Everything from the line containing "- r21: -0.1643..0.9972" to the end of the listing, both included, should be returned exactly, apart from the pictures.

>>

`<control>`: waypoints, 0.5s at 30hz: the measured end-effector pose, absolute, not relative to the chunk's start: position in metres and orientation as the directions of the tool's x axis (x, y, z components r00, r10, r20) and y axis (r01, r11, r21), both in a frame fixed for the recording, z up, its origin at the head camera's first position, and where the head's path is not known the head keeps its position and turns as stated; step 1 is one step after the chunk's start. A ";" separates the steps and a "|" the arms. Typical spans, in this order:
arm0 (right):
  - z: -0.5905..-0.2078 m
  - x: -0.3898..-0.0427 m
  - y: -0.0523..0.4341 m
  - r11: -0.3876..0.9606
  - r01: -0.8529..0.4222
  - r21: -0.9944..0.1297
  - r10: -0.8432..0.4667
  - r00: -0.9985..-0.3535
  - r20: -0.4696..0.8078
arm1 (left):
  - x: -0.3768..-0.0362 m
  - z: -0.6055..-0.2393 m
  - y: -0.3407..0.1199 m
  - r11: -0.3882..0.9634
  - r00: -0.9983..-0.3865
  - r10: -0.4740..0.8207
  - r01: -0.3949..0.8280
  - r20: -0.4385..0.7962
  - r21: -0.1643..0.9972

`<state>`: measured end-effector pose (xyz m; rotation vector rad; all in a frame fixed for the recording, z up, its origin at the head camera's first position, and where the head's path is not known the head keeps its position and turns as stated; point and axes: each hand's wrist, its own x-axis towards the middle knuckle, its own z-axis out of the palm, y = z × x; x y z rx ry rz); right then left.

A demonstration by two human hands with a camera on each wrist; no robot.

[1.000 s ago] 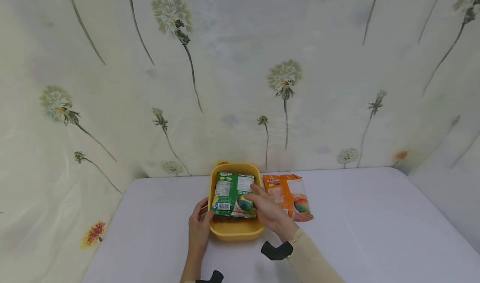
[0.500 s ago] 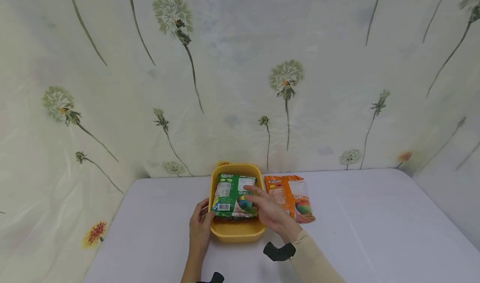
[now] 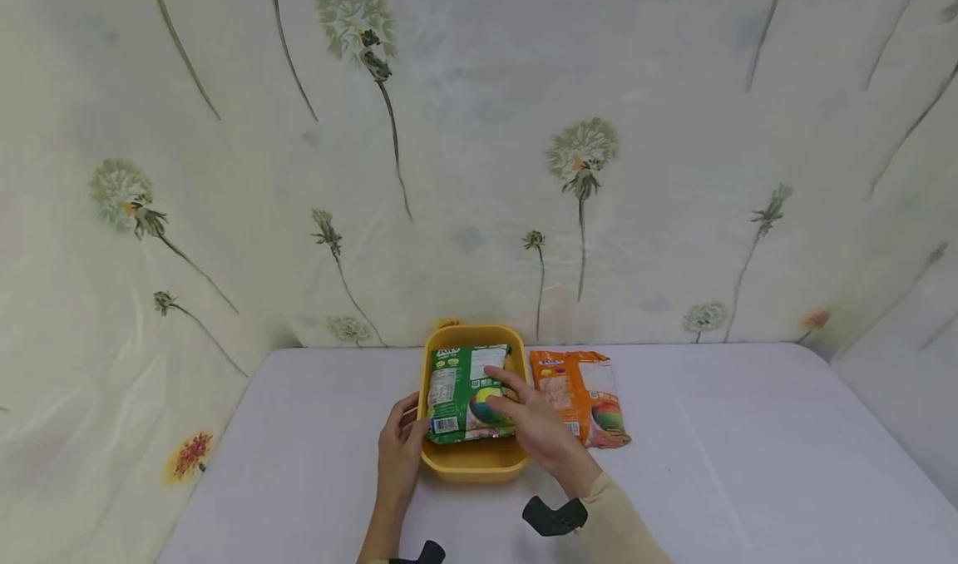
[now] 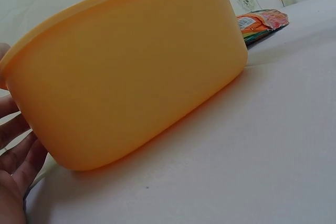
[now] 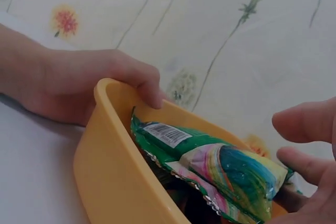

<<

Written solution:
  - r21: -0.1643..0.9972

`<state>`: measured end-effector pose (xyz m; rotation vector rad; all in a frame fixed for the recording, z up, its origin at the head camera's first position, and where the head's path is not known the head keeps its position and turns as stated; point and axes: each hand's wrist, its own x-axis towards the middle knuckle, its own z-axis out of the palm, y = z × x; x y z rx ry rz); right then left.

A demonstration by two human hands with a camera on each wrist; no robot.

[1.000 s ago] 
[0.500 s ago] 
[now] 
[now] 
[now] 

A complete answer has now been given to the exercise.